In this post, Tom surveys legislative identifier systems currently in use. He recommends the use of URIs for legislative identifiers, rather than URLs or URNs.
He cites favorably the URI-based identifier system that John Sheridan and Dr. Jeni Tennison developed for the Legislation.gov.uk system. Tom praises Sheridan’s (here) and Tennison’s (here and here) writings on legislative URIs and Linked Data.
Tom also praises the URI system implemented by Dr. Rinke Hoekstra in the Leibniz Center for Law‘s Metalex Document Server for facilitating point-in-time as well as point-in-process identification of legislation.
Tom concludes by making a series of recommendations for a legislative identifier system:
- All legislative resources should have identifiers.
- A “gold standard” legislative identifier system should be developed and implemented.

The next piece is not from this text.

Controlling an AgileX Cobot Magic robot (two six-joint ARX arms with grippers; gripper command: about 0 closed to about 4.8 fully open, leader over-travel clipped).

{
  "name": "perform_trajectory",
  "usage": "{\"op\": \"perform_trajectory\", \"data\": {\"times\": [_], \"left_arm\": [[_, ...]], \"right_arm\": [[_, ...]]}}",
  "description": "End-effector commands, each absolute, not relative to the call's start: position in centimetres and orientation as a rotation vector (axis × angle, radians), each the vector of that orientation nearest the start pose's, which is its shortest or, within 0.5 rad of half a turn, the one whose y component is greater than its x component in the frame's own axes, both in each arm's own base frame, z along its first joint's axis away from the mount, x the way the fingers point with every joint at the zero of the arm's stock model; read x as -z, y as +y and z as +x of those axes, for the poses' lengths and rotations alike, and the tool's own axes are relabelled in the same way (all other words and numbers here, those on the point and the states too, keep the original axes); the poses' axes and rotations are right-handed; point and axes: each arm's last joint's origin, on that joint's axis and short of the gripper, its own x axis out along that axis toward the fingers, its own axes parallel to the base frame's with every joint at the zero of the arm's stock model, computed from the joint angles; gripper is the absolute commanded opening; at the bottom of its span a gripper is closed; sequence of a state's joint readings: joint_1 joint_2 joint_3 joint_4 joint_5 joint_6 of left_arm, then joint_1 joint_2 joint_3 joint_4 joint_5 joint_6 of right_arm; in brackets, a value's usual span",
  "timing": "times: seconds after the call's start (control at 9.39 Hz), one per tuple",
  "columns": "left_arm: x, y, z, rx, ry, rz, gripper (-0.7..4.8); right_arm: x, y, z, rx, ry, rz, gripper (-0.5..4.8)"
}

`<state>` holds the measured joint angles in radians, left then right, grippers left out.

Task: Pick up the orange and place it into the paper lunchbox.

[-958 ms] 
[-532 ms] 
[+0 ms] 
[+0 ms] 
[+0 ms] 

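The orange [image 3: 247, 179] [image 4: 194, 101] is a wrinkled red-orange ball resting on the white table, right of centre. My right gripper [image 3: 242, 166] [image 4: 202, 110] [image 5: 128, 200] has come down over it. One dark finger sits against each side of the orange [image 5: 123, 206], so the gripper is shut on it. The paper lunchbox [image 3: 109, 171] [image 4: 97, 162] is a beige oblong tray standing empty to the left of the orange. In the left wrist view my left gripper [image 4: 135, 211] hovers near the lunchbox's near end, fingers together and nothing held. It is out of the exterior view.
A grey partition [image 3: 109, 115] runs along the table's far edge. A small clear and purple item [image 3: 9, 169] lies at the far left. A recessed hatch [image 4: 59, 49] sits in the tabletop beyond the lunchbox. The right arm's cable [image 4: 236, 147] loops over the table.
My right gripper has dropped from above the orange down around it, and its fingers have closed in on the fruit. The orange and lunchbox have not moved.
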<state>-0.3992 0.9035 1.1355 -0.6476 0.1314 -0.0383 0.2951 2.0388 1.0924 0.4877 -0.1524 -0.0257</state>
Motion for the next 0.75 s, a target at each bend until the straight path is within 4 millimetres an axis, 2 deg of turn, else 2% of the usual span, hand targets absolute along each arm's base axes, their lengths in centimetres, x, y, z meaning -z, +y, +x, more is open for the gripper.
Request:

The identifiers created under this “gold standard” system should:
- be “unambiguous”;
- be “designed to resist tampering”;
- be “clear as to the separation of titling, dating, and identification functions”; and
- incorporate “carefully designed relationships among identifiers to allow the retention of well-understood legacy monikers for foreground use, while making use of a well-structured ‘gold standard’ from the beginning.”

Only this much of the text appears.